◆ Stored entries
*** Begin section ***

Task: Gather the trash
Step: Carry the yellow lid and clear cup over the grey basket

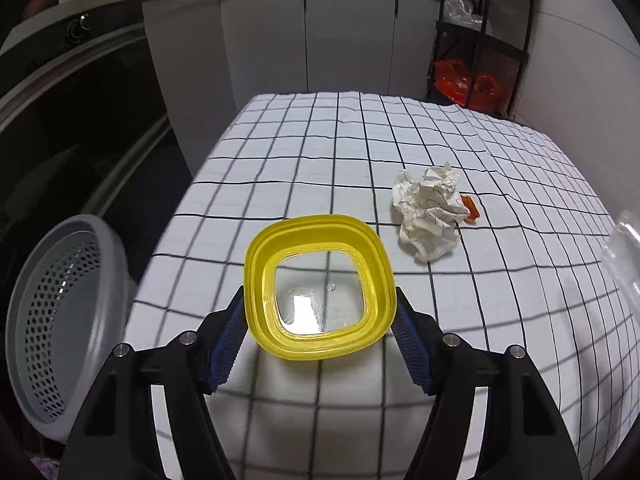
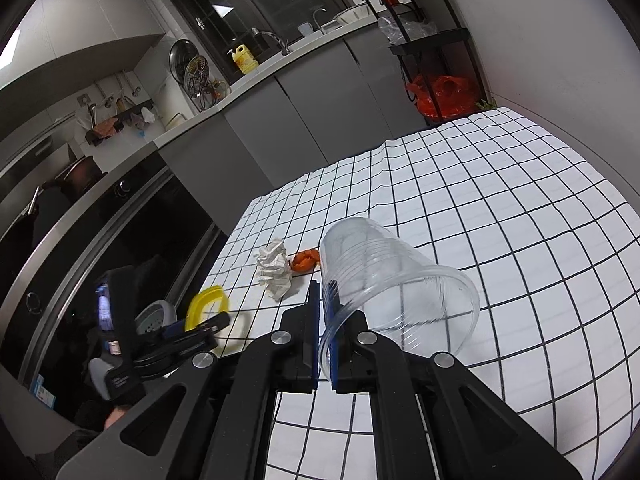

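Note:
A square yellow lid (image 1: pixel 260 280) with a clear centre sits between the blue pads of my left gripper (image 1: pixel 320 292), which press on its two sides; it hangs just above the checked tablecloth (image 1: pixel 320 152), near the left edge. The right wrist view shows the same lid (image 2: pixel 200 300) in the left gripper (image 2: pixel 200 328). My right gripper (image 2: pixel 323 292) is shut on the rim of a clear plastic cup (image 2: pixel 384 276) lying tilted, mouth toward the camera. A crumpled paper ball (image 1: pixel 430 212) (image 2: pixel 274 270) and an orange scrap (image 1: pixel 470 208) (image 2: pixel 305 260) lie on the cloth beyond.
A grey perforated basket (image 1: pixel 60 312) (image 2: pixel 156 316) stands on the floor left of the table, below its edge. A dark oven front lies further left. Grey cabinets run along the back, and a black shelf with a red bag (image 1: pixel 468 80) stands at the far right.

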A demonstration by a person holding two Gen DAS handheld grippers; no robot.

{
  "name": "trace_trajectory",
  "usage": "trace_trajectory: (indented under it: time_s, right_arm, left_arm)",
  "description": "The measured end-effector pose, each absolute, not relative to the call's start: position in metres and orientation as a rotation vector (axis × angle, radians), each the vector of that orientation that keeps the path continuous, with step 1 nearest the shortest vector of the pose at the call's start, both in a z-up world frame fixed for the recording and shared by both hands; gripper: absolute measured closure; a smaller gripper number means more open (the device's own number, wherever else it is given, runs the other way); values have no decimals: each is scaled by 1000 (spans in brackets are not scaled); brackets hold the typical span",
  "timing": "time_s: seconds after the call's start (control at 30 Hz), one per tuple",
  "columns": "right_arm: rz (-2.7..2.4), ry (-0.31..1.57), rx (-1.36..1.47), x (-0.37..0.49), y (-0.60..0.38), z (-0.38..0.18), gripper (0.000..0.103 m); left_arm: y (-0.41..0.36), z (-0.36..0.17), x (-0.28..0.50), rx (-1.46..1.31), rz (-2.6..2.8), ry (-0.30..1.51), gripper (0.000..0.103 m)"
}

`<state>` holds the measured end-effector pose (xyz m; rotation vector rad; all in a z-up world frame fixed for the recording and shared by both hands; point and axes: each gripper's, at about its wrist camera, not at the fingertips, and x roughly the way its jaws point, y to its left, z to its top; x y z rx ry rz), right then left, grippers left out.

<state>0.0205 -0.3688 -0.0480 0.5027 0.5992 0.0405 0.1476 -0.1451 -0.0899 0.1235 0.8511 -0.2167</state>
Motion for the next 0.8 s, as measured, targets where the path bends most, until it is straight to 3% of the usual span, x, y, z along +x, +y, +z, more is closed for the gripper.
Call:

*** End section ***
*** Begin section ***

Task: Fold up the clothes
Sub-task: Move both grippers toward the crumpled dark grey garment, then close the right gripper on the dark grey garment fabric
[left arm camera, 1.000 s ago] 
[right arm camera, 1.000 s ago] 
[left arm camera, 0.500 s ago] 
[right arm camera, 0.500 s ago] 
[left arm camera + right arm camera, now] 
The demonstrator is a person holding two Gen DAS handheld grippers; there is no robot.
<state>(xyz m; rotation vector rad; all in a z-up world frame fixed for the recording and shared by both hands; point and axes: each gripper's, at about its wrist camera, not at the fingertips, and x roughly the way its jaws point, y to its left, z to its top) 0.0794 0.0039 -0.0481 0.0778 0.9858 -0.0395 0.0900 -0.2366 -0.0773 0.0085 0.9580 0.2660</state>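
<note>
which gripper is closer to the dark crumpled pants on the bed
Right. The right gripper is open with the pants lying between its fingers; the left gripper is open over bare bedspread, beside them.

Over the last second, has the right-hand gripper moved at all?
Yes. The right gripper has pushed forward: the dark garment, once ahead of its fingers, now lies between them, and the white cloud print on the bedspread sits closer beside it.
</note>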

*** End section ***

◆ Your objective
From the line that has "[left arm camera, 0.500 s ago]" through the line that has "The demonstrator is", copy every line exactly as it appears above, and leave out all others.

◆ Response to the exercise
[left arm camera, 0.500 s ago] 
[right arm camera, 0.500 s ago] 
[left arm camera + right arm camera, now] 
The demonstrator is a person holding two Gen DAS handheld grippers; there is no robot.

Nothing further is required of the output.